State lawmakers say they have no more changes to make to legislation that would fund most of a planned $360 million renovation of Bankers Life Fieldhouse, setting up a final vote as soon as Tuesday on the bill that could also fund a soccer stadium for the Indy Eleven.
Senate Bill 7 provide millions in additional revenue to the Capital Improvement Board to help keep the Indiana Pacers in Indianapolis for the next 25 years and solve a long-term funding problem for the CIB.
The bill has already passed the House and Senate—but in different forms. After the House vote, the bill's author—Sen. Ryan Mishler, R-Bremen—initially filed what's called a dissent, meaning he wanted to move the legislation to a conference committee, where members of the House and Senate would work to find a compromise between their differing language.
But Mishler withdrew that dissent on Monday afternoon, meaning no additional changes will be made and the Senate could vote on the House version of the bill anytime. The legislative session is expected to wrap up as early as Wednesday.
The bill would extend the admissions and auto-rental taxes—which would otherwise expire in 2023—until 2040 and expands what’s known as the professional sports development area that captures state income and sales tax revenue to include an additional eight hotels.
The existing PSDA is a mostly downtown zone that captures state income and sales taxes collected at Lucas Oil Stadium, Bankers Life Fieldhouse, Victory Field and four downtown hotels—plus the Indianapolis Colts’ northwest-side practice venue.

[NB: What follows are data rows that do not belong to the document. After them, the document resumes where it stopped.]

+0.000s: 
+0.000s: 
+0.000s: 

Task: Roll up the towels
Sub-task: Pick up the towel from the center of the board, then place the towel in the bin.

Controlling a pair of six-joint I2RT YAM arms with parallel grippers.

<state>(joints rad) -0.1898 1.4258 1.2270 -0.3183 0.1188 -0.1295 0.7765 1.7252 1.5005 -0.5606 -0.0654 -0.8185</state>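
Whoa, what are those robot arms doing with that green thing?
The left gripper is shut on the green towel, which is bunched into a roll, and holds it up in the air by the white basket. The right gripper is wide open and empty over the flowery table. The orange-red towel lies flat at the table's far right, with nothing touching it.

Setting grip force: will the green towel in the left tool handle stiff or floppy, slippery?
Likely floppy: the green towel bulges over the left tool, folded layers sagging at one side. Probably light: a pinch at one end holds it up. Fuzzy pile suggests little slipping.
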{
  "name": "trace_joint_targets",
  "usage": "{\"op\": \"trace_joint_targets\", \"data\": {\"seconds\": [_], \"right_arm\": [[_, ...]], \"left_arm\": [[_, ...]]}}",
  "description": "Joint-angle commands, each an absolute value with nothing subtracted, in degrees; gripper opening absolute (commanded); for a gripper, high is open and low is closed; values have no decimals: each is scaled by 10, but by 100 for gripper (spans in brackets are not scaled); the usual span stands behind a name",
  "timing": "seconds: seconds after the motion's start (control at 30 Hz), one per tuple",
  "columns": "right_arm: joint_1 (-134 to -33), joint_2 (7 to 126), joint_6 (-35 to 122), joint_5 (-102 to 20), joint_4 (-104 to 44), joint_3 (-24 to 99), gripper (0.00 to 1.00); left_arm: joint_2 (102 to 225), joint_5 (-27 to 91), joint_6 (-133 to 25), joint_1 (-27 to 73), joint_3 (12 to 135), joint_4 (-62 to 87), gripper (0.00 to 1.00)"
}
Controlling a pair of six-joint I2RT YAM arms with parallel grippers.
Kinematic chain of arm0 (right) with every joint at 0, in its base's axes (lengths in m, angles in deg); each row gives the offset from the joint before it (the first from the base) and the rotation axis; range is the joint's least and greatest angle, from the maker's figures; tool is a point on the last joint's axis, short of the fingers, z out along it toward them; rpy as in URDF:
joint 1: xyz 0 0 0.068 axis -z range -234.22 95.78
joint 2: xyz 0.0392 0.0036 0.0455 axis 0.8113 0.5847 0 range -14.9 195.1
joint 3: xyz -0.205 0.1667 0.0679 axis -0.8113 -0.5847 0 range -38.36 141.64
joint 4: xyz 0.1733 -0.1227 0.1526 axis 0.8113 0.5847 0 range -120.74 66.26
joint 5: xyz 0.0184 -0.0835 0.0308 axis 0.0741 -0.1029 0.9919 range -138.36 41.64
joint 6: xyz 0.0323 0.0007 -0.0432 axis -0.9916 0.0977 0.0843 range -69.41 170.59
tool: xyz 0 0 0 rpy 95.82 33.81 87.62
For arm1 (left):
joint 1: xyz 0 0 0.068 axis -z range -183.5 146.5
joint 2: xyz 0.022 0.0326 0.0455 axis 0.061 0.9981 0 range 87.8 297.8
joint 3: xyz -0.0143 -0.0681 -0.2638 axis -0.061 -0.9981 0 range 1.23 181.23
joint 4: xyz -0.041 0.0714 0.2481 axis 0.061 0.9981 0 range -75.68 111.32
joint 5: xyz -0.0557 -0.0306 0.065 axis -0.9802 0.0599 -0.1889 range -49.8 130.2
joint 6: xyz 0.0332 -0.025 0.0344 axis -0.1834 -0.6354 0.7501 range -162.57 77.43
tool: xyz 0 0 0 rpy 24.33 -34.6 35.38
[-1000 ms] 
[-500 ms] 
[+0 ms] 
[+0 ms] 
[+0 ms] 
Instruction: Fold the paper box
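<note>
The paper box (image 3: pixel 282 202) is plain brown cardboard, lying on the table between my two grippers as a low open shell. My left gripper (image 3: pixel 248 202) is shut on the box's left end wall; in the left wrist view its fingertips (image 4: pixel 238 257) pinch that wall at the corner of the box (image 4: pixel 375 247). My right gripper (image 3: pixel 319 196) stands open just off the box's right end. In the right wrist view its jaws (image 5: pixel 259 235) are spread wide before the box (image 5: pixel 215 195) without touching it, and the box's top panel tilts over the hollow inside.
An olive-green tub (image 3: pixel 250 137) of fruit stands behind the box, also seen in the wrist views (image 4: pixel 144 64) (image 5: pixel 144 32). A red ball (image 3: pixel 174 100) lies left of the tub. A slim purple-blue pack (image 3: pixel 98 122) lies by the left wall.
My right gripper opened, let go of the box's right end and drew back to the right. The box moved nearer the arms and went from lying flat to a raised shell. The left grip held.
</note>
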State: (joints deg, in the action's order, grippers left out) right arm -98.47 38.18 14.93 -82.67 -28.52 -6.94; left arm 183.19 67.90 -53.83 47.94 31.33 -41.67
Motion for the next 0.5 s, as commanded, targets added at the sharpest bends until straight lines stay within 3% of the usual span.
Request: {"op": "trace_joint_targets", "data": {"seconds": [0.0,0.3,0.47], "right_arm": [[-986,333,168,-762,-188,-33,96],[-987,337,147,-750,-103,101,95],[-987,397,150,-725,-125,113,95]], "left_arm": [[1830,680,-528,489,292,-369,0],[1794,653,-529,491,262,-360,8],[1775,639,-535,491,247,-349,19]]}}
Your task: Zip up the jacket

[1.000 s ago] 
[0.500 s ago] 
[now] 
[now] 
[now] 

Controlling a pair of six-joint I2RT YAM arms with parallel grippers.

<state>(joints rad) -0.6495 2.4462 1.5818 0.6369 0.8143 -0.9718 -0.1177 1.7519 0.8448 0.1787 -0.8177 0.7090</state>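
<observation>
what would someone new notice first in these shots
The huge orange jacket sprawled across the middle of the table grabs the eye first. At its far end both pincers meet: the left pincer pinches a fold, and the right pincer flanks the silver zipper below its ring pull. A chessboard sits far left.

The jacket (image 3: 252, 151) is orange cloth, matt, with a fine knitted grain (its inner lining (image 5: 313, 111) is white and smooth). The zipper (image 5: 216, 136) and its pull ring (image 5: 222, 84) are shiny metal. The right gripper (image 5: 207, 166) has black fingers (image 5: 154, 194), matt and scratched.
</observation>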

The CIB receives up to $16 million a year from the sports arenas and up to $8 million from the hotels. Any additional tax revenue goes to the state.
The legislation also authorizes the state treasurer to essentially lend the CIB money to make up for the revenue set to be diverted away from the agency starting in 2028. The CIB estimates that annual loan could range from $7.2 million to $20.2 million, depending on the year.

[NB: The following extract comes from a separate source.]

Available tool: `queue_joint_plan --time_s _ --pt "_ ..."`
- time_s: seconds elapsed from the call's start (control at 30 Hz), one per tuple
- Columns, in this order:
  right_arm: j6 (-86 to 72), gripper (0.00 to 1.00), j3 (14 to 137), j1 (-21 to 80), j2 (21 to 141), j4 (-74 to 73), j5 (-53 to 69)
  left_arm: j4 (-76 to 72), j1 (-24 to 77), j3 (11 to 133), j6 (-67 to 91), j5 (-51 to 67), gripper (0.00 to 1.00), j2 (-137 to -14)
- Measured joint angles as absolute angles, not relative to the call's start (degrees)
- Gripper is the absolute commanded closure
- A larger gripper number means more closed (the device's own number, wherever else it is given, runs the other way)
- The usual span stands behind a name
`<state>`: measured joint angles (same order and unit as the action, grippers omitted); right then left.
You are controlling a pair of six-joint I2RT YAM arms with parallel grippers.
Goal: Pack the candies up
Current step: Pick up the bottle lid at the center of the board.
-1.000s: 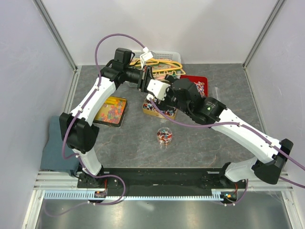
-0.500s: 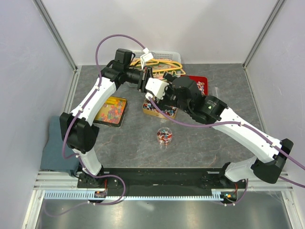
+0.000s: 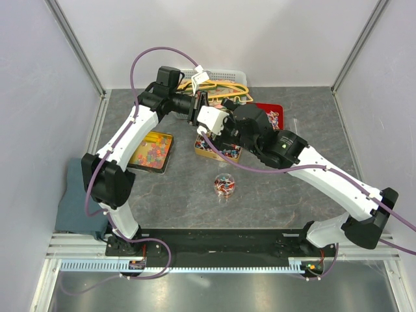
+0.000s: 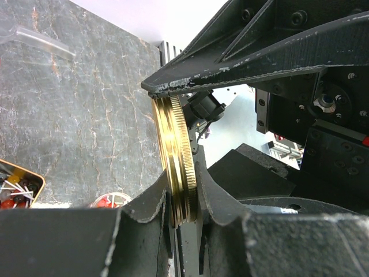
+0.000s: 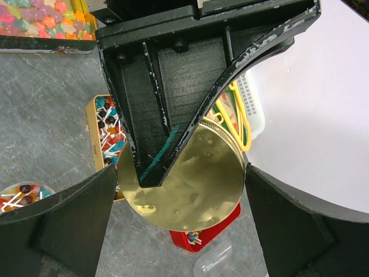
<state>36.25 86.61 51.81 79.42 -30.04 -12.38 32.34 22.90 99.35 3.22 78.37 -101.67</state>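
My left gripper (image 4: 184,190) is shut on the rim of a round gold lid (image 4: 176,161), which it holds on edge above the table's far middle. My right gripper (image 5: 181,202) faces the lid's flat side (image 5: 190,179). It is open, with one finger close to each side of the lid. In the top view the two grippers (image 3: 198,107) (image 3: 209,118) meet nose to nose. Wrapped candies fill a gold rectangular tin (image 3: 218,149) under them, and more lie in a small round jar (image 3: 224,184) and a red tin (image 3: 268,114). Gummy candies fill a yellow tray (image 3: 151,150).
A white basket (image 3: 218,77) with yellow hangers stands at the back edge. A clear plastic piece (image 5: 216,262) lies beside the red tin (image 5: 202,235). Grey walls close in both sides and the back.
My right gripper's jaws have spread wider around the lid, and its wrist has crept a little left toward the left gripper. The left arm and the lid have stayed put.
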Motion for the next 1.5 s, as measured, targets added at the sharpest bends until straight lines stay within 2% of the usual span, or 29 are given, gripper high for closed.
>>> queue_joint_plan --time_s 0.4,0.47,0.57,0.67,0.7,0.8,0.83,0.87,0.97,1.1,1.13,1.17,1.27,1.37,1.5 --pt "36.6 0.02 85.1 51.8 79.5 -28.6 -14.0 32.3 22.9 99.4 3.2 78.4 0.98 -101.7" --pt "36.7 0.04 84.8 51.8 79.5 -28.4 -14.1 32.4 22.9 99.4 3.2 78.4 0.98 -101.7" --pt "36.8 0.1 84.8 51.8 79.5 -28.2 -14.3 32.3 22.9 99.4 3.2 78.4 0.98 -101.7" --pt "36.8 0.21 84.8 51.8 79.5 -28.2 -14.3 32.2 22.9 99.4 3.2 78.4 0.98 -101.7" --pt "36.8 0.33 84.8 51.8 79.5 -28.2 -14.5 32.1 22.9 99.4 3.2 78.4 0.98 -101.7" --pt "36.7 0.41 84.8 51.8 79.5 -27.9 -14.8 31.6 22.9 99.3 3.2 78.3 0.96 -101.7" --pt "36.6 0.41 84.8 51.7 79.5 -27.8 -14.9 31.5 22.9 99.3 3.2 78.3 0.92 -101.7" --pt "36.6 0.41 84.8 51.8 79.5 -27.9 -14.9 31.3 22.9 99.3 3.2 78.3 0.78 -101.7" --pt "36.7 0.41 84.8 51.8 79.5 -27.9 -14.9 31.1 22.9 99.3 3.2 78.1 0.57 -101.7" --pt "36.8 0.41 84.1 51.8 79.4 -27.7 -14.9 31.1 22.2 99.3 3.4 77.5 0.49 -101.7" --pt "36.8 0.4 83.7 51.8 79.3 -27.7 -14.9 31.1 21.6 99.3 3.4 77.3 0.44 -101.7" --pt "36.8 0.4 83.3 51.8 79.2 -27.7 -14.9 31.1 21.0 99.3 3.5 77.0 0.34 -101.7" --pt "36.8 0.4 82.2 51.8 78.9 -27.9 -14.9 31.0 18.2 99.3 3.8 76.2 0.19 -101.7" --pt "36.7 0.39 81.5 51.8 78.4 -27.8 -14.9 31.0 14.5 99.2 3.6 73.8 0.08 -101.6" --pt "36.6 0.37 81.0 51.0 77.3 -27.9 -14.4 30.5 11.2 94.7 -1.6 66.7 0.04 -98.7"
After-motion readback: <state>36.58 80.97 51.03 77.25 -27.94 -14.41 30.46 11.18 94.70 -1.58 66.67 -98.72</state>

All of the funding was tied to the CIB reaching a 25-year deal with the Pacers, which it did earlier this month.
As for the soccer stadium, the bill would allow up to $9.5 million annually in tax revenues to be captured for up to 32 years to pay off bonds for an outdoor stadium. Indy Eleven owner Ersal Ozdemir has proposed developing a $150 million, 20,000-seat soccer stadium that would be part of a $550 million, mixed-use project called Eleven Park.
The residential and commercial parts of the project would be privately funded, but Ozdemir proposed that the stadium be funded with tax revenue generated by the larger Eleven Park.

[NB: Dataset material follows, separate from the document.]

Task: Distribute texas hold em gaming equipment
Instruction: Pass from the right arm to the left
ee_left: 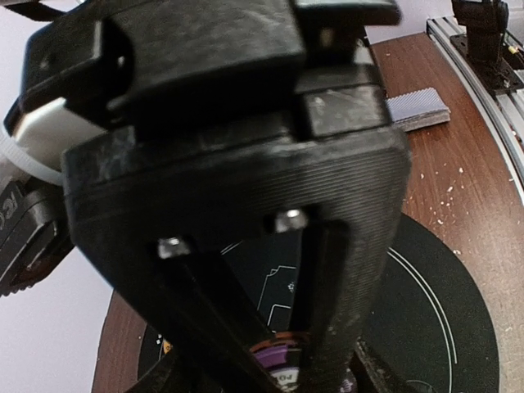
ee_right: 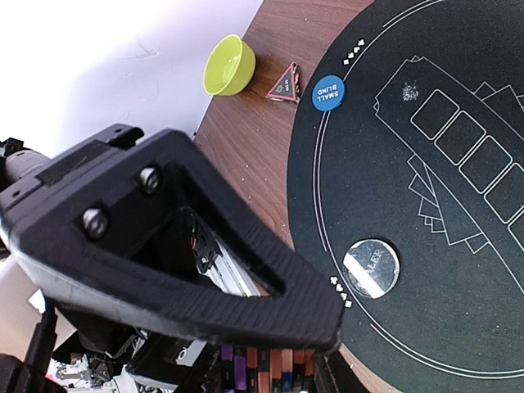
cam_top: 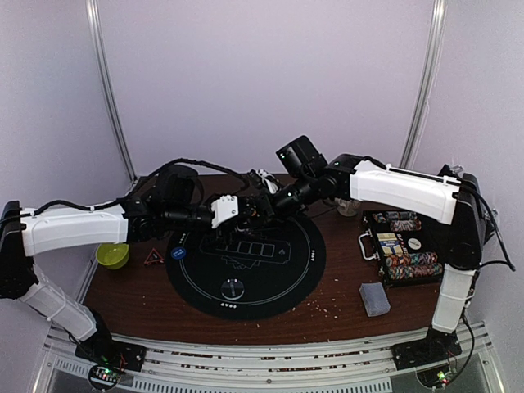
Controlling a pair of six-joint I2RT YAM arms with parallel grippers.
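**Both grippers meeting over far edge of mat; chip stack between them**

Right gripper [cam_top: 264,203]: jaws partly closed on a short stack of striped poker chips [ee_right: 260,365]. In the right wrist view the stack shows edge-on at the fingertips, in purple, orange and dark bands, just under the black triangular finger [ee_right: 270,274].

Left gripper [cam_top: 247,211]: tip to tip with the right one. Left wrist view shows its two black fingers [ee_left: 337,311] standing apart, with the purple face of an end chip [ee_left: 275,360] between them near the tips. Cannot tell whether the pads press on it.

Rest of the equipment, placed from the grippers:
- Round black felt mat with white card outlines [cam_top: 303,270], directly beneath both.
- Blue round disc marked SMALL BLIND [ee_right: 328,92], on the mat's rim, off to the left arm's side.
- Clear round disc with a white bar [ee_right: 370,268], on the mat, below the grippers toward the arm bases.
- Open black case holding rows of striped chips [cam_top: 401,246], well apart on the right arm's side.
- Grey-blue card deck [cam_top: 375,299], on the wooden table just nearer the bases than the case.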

Under the legislation, Indy Eleven would have to sign a long-term agreement with the CIB and pay for 20 percent of the stadium construction costs.
The House version varied from Mishler’s proposal in a few key ways:
- It provides additional funding to the CIB on a sliding scale rather than a set cap—from $9 million in fiscal year 2022 to up to $18 million in fiscal years 2034-2041.
- It does not require the Indy Eleven to become part of the Major League Soccer franchise before tax dollars could be used to help fund a permanent stadium. The team currently plays in the second-tier United Soccer League, and Mishler’s version would have required the team to join MLS within three years.
- It prohibits the CIB from using state or local tax dollars to finance, construct or subsidize meeting or ballroom space related to a privately owned hotel—a sticking point for local hotel operators opposed to the proposed 1,400 Hilton-branded hotel rooms at Pan Am Plaza.
The House voted 78-13 to approve the bill earlier this month.